== What is needed ==
Please transcribe the data that follows without the pictures, keeping every word the same.
BEGIN Available data
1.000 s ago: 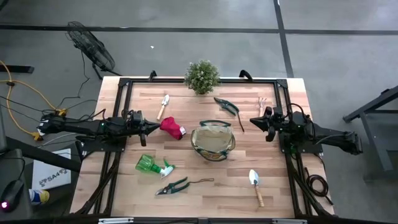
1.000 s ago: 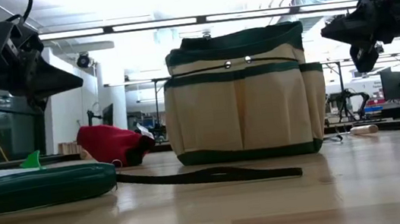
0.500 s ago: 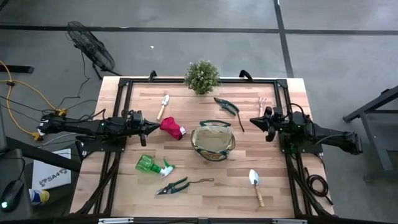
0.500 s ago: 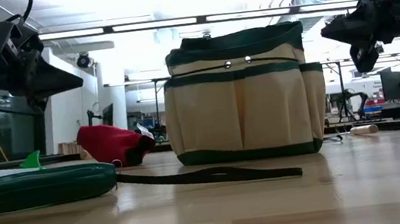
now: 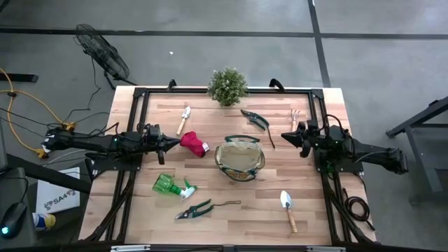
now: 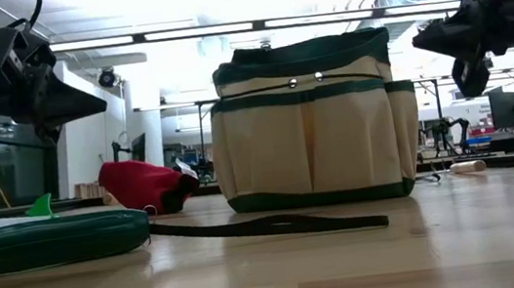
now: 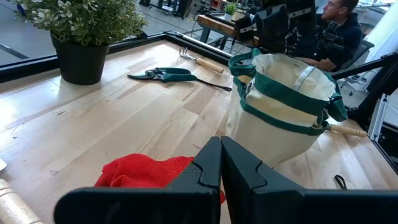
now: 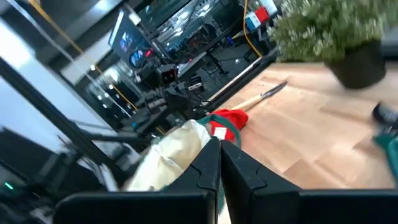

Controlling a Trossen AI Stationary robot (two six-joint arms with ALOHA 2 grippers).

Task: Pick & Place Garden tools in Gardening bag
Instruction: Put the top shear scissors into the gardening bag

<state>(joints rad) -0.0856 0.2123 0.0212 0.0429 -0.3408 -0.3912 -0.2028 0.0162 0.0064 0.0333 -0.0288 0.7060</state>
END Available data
== The completed task ==
1.000 s ago: 
1.000 s ago: 
0.500 s ago: 
0.500 s ago: 
now: 
now: 
now: 
now: 

Controlling a Trossen AI Stationary robot (two six-joint arms with ALOHA 2 grippers).

Task: Pick & Place Garden tools in Gardening bag
Instruction: Put the top shear scissors into the gardening bag

<state>(joints rad) -0.0856 0.2123 0.0212 0.0429 -0.3408 -0.3912 -0.2028 0.0162 0.0064 0.0333 -0.0288 0.7060</state>

This answer requires no additional content.